Somalie: accord pour un passage au suffrage universel direct dès 2024

La Somalie a lancé une refonte de son système politique, avec un accord signé dimanche entre le gouvernement et les Etats fédérés prévoyant l'instauration du suffrage universel à partir de 2024 et le passage à un régime présidentiel.

28 mai 2023 à 10h21 par AFP



Mogadiscio (AFP)

Cet accord entend concrétiser la promesse souvent répétée mais jamais aboutie du vote sur le principe d'"une personne, une voix" dès l'année prochaine, pour les élections locales prévues le 30 juin 2024, avant les élections pour désigner les parlements et présidents régionaux le 30 novembre 2024.
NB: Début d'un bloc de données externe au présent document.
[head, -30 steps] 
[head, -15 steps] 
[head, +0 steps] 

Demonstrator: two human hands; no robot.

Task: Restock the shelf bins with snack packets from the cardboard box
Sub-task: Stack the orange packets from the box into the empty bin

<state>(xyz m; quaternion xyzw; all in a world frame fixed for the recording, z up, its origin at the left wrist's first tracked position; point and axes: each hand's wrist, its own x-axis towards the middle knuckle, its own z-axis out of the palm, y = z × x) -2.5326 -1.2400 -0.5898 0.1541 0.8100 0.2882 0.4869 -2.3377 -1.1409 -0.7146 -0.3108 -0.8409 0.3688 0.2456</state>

Exception faite de la région séparatiste du Somaliland, ce pays fragile de la Corne de l'Afrique, indépendant depuis juillet 1960, n'a plus connu d'élections au suffrage universel depuis 1969, quelques mois avant la prise du pouvoir par le dictateur Siad Barré.

Les élections se déroulaient jusqu'à présent selon un complexe système indirect, construit autour de la myriade  des clans et sous-clans qui composent la société somalienne.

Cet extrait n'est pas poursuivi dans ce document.